The Attorney General of Utah filed an application with the U.S. Supreme Court Tuesday night asking the court to suspend same-sex marriages from going forward while the state appeals a district court ruling that struck Utah's ban on same-sex marriage.

The application was directed to Justice Sonia Sotomayor, who has jurisdiction over the 10th Circuit Court of Appeals. She can act on the application alone, or refer it to the full court.

In court papers, Utah Attorney General Sean D. Reyes said that putting the lower court ruling on hold is "urgently needed" because since the ruling numerous same-sex marriages have taken place. Reyes said that each marriage "is an affront not only to the interests of the state and its citizens in being able to define marriage through ordinary democratic channels but also to this court's unique role as final arbiter of the profoundly important question" regarding gay marriage.

On Dec. 20, U.S. District Judge Robert J. Shelby concluded that Utah's prohibition on same-sex marriage was unconstitutional, and he refused to stay his ruling pending appeal. As a result county clerks have issued hundreds of licenses over the past several days. A federal appeals court also refused to grant a stay.

In tonight's court filing, Reyes argued that if the federal appeals court - which is set to hear an appeal of the case in late January - ultimately agreed with Shelby then there was a "strong likelihood" that the Supreme Court would want to review the case.

He said a stay should be granted "to minimize the enormous disruption to the state and its citizens of potentially having to "unwind" thousands more same-sex marriages" should the Supreme Court ultimately conclude that the district court's judgment was wrong.

The lower court's ruling, Reyes argued, "imposes certain - not merely likely - irreparable harm on the state and its citizens." He wrote, "Each such marriage openly flouts the state's sovereign interest in controlling the marital status of persons domiciled within its borders, based on the unreviewed judgment of a single district court."

Reyes was joined on the brief by Utah's Gov. Gary R. Herbert and Monte Neil Stewart, and outside counsel hired to handle the appeal.

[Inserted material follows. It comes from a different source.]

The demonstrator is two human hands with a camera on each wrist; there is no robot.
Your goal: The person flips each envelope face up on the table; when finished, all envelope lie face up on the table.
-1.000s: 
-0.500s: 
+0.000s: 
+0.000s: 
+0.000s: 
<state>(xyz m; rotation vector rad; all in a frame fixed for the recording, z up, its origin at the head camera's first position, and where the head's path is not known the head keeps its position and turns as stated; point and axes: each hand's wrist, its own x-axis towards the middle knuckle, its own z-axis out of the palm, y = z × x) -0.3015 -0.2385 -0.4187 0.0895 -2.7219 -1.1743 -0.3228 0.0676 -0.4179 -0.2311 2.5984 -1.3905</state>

"In general, the state's application simply restates all the same arguments that the State presented to the district court and the court of appeals.," said Clifford Rosky, a professor of law at the University of Utah.

"They were already rejected by both courts, and I expect them to be rejected by Justice Sotomayor or the full court."

Rosky will be filing a brief in the appeals court in support of the plaintiffs on behalf of Equality Utah and the Utah Pride Center.

Fordham law professor Elizabeth Cooper agrees with Rosky. "Hundreds of same-sex couples in Utah already have gotten married; if more marry, it really will not create greater harm," Cooper said. "Rather, it just makes sense from the perspective of court jurisprudence to let the matter be heard on the merits by the 10th Circuit Court of Appeals. After that, either or both sides are likely to petition the Court for certiorari."

It is unclear when the Supreme Court will act. Sotomayor is scheduled to be at Times Square New Year's Eve to participate in the countdown to the new year.